→ Task brief
Would you repeat each line below precisely as it stands?

→ Data provided
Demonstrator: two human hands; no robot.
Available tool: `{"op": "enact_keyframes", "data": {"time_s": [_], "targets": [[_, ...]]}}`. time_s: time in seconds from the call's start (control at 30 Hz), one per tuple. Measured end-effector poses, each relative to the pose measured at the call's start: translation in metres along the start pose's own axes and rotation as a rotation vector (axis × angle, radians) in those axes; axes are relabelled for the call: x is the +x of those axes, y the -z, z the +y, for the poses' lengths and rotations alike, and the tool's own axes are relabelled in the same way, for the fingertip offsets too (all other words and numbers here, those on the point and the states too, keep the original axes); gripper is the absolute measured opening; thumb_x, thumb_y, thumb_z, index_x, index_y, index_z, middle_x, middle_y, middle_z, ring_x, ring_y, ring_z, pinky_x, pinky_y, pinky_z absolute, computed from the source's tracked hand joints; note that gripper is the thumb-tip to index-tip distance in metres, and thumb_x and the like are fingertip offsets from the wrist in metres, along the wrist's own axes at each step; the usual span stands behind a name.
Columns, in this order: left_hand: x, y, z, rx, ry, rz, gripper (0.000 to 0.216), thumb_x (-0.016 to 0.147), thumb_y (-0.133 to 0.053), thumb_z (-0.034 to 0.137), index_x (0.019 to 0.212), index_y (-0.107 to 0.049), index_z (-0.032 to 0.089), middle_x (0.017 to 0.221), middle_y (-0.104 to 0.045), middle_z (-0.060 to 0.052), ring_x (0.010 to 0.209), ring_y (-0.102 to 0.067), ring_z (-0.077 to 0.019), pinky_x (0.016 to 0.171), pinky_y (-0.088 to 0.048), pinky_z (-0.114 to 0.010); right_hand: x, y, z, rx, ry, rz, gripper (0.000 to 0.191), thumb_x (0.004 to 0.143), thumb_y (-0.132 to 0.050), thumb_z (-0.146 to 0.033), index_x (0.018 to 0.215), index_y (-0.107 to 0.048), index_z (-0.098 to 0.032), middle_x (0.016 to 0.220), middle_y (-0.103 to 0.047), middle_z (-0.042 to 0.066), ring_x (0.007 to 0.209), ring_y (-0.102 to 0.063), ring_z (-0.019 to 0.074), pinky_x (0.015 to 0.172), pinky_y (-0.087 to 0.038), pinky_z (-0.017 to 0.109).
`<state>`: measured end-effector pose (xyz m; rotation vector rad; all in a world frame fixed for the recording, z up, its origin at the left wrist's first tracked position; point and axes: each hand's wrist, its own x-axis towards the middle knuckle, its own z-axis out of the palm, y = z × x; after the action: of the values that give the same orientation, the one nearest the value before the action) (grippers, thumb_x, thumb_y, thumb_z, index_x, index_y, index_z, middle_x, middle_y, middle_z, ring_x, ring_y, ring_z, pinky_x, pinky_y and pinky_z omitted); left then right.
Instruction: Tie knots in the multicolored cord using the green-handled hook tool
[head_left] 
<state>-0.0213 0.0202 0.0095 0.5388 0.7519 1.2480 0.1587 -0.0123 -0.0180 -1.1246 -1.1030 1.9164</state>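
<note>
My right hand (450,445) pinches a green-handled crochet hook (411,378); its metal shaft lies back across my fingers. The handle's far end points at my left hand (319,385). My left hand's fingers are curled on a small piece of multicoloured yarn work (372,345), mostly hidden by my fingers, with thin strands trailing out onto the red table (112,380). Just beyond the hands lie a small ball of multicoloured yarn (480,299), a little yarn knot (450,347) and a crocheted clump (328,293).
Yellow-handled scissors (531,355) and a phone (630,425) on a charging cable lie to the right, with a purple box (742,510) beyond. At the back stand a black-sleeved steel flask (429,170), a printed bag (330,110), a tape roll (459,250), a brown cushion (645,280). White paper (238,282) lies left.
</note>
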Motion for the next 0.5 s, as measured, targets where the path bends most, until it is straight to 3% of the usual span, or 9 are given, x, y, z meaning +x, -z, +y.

→ Written answer
Demonstrator: two human hands; no robot.
Available tool: `{"op": "enact_keyframes", "data": {"time_s": [_], "targets": [[_, ...]]}}`. time_s: time in seconds from the call's start (control at 30 Hz), one per tuple. Measured end-effector poses, each relative to the pose measured at the call's start: translation in metres along the start pose's own axes and rotation as a rotation vector (axis × angle, radians) in those axes; axes are relabelled for the call: x is the +x of those axes, y the -z, z the +y, for the poses' lengths and rotations alike, and the tool's own axes are relabelled in the same way, for the fingertip offsets too (all other words and numbers here, those on the point and the states too, keep the original axes); gripper is the absolute measured opening; thumb_x, thumb_y, thumb_z, index_x, index_y, index_z, middle_x, middle_y, middle_z, ring_x, ring_y, ring_z, pinky_x, pinky_y, pinky_z absolute, computed from the source's tracked hand joints; note that gripper is the thumb-tip to index-tip distance in metres, and thumb_x and the like are fingertip offsets from the wrist in metres, along the wrist's own axes at each step; the usual span stands behind a name.
Columns, in this order: left_hand: x, y, z, rx, ry, rz, gripper (0.000 to 0.216), thumb_x (-0.016 to 0.147), thumb_y (-0.133 to 0.053), thumb_z (-0.034 to 0.137), index_x (0.019 to 0.212), index_y (-0.107 to 0.049), index_z (-0.032 to 0.089), middle_x (0.017 to 0.221), middle_y (-0.104 to 0.045), middle_z (-0.060 to 0.052), ring_x (0.010 to 0.209), ring_y (-0.102 to 0.067), ring_z (-0.077 to 0.019), pinky_x (0.016 to 0.171), pinky_y (-0.088 to 0.048), pinky_z (-0.114 to 0.010); right_hand: x, y, z, rx, ry, rz, gripper (0.000 to 0.191), thumb_x (0.004 to 0.143), thumb_y (-0.132 to 0.050), thumb_z (-0.146 to 0.033), index_x (0.018 to 0.215), index_y (-0.107 to 0.048), index_z (-0.098 to 0.032), middle_x (0.016 to 0.220), middle_y (-0.103 to 0.047), middle_z (-0.042 to 0.066), ring_x (0.007 to 0.209), ring_y (-0.102 to 0.063), ring_z (-0.019 to 0.074), pinky_x (0.015 to 0.172), pinky_y (-0.087 to 0.038), pinky_z (-0.017 to 0.109).
`<state>`: measured end-effector pose (xyz m; rotation vector rad; all in a world frame fixed for the recording, z up, its origin at the left wrist's first tracked position; point and axes: each hand's wrist, its own x-axis towards the middle knuckle, its own z-axis out of the palm, y = z × x; after the action: of the values that give the same orientation, the one nearest the value before the action) (grippers, thumb_x, thumb_y, thumb_z, index_x, index_y, index_z, middle_x, middle_y, middle_z, ring_x, ring_y, ring_z, pinky_x, pinky_y and pinky_z omitted); left then right.
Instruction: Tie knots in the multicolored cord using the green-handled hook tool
[head_left] 
<state>-0.0213 0.0202 0.0095 0.5388 0.7519 1.2480 0.1587 -0.0123 -0.0180 -1.1246 -1.1030 1.9164</state>
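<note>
My right hand (450,445) pinches a green-handled crochet hook (411,378); its metal shaft lies back across my fingers. The handle's far end points at my left hand (319,385). My left hand's fingers are curled on a small piece of multicoloured yarn work (372,345), mostly hidden by my fingers, with thin strands trailing out onto the red table (112,380). Just beyond the hands lie a small ball of multicoloured yarn (480,299), a little yarn knot (450,347) and a crocheted clump (328,293).
Yellow-handled scissors (531,355) and a phone (630,425) on a charging cable lie to the right, with a purple box (742,510) beyond. At the back stand a black-sleeved steel flask (429,170), a printed bag (330,110), a tape roll (459,250), a brown cushion (645,280). White paper (238,282) lies left.
</note>
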Motion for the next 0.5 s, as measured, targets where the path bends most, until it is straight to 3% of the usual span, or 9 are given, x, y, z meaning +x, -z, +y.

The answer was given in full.